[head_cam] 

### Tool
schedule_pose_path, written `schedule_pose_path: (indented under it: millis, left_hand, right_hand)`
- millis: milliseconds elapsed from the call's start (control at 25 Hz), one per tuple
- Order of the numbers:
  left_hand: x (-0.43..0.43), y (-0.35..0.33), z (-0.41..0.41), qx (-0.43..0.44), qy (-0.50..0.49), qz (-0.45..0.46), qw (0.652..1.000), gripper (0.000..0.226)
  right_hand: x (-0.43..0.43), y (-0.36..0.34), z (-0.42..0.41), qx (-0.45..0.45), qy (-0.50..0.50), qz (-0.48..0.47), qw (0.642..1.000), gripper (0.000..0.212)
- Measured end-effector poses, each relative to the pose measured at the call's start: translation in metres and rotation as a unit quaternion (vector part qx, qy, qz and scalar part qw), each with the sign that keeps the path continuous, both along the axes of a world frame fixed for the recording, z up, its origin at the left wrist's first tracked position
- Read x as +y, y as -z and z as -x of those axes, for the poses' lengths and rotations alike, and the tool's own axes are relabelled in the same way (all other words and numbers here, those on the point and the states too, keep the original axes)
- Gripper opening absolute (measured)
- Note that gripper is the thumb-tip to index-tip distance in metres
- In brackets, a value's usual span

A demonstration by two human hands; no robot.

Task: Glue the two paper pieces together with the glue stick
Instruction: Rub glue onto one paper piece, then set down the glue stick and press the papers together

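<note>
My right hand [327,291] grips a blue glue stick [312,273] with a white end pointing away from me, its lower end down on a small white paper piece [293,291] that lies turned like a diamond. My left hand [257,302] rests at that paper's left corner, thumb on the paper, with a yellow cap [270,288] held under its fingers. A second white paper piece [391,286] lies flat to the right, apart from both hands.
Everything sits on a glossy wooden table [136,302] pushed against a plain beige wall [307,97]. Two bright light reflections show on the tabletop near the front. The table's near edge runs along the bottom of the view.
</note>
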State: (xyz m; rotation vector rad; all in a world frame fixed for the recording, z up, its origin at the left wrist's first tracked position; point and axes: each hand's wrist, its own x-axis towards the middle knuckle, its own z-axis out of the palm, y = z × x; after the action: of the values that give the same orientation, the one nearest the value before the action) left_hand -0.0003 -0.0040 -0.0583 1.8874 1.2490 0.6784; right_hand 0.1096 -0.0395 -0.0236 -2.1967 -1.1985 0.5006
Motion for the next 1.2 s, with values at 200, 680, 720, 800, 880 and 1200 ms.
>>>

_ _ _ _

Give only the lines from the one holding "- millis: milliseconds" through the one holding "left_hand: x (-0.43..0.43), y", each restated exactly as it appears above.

__Answer to this task__.
- millis: milliseconds elapsed from the call's start (control at 25 Hz), one per tuple
- Order of the numbers:
  left_hand: x (-0.43..0.43), y (-0.35..0.33), z (-0.41..0.41), qx (-0.43..0.44), qy (-0.50..0.49), qz (-0.45..0.46), qw (0.652..1.000), gripper (0.000..0.226)

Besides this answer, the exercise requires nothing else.